IPv6: Connection reset/timeout under heavy load

From: Agoston Horvath
Date: Tue Mar 27 2007 - 06:05:54 EST


Hello,

I'm trying to add ipv6 support to the RIPE whois-server. I'm going with the dual-stack address familiy independent solution (/proc/sys/net/ipv6/bindv6only is set to 0).
I've written a small piece of code which tests how the server behaves under heavy load. It basically creates a specified number of threads and hammers the query port of the server with logged real-world queries. This works fine over ipv4. But if I switch to ipv6 (meaning, instead of the ipv4 address of eth0, I give the ipv6 one to getaddrinfo()), strange connection reset/timeout problems arise.

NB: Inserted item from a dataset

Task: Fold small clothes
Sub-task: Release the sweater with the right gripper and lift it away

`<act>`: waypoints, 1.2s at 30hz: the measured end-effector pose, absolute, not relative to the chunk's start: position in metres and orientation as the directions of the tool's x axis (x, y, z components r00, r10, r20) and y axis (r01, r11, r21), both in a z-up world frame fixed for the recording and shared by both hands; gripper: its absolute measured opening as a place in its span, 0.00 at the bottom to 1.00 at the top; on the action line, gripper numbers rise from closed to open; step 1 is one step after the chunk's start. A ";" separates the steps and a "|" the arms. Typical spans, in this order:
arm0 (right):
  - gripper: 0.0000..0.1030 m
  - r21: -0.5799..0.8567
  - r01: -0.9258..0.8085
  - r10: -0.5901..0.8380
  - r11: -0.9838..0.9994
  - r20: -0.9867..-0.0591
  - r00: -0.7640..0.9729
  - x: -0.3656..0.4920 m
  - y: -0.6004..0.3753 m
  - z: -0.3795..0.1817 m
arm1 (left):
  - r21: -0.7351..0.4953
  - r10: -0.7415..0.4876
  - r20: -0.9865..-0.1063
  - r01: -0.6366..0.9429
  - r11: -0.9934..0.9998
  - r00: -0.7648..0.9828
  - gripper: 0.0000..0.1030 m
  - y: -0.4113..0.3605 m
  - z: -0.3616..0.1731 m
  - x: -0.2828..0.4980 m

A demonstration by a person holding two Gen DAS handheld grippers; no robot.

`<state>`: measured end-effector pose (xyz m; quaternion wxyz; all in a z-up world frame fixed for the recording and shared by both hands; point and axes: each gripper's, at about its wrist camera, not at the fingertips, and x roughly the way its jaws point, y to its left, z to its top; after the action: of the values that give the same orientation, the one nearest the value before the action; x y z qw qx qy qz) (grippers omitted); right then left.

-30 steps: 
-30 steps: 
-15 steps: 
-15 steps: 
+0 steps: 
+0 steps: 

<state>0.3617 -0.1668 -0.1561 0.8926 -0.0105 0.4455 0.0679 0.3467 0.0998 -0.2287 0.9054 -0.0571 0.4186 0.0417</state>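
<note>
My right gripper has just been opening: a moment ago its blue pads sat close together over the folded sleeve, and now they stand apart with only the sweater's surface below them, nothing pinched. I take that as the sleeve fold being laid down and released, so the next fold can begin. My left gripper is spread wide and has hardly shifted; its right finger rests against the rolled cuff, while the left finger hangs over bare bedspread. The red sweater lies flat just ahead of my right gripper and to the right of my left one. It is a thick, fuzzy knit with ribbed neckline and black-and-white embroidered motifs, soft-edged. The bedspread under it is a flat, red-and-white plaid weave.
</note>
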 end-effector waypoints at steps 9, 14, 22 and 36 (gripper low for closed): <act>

This is especially strange because it's all AF-independent, so the very same piece of code runs fine for ipv4, but fails for ipv6.

I've created a small excerpt of the connection code (see attachment), which can be used to reproduce the problem. I've played around with number of clients/servers and the number of threads, and came to the conclusion that the problem is most probably in either in libc or in the kernel.
Strangest thing is that if I set the client to use 1 thread only, it works well. If I either start 2 pieces of 1-threaded clients or 1 piece of 2-threaded client, they start throwing errors.

I've even fiddled with sysctls tcp_fin_timeout, tcp_tw_recycle and tcp_tw_reuse, but it didn't change anything. Setting SO_LINGER to a smaller value also didn't help.

I'm using kernel 2.6.16.29, libc is 2.3.2.ds1-22sarge5. However, same result was achieved using kernel version 2.6.13 on the same box.

I'm out of further ideas. If anyone can give me some pointers about what could be wrong, please, don't spare me.

Thanks,
Agoston

Attachment: load_test.tar.gz
Description: GNU Zip compressed data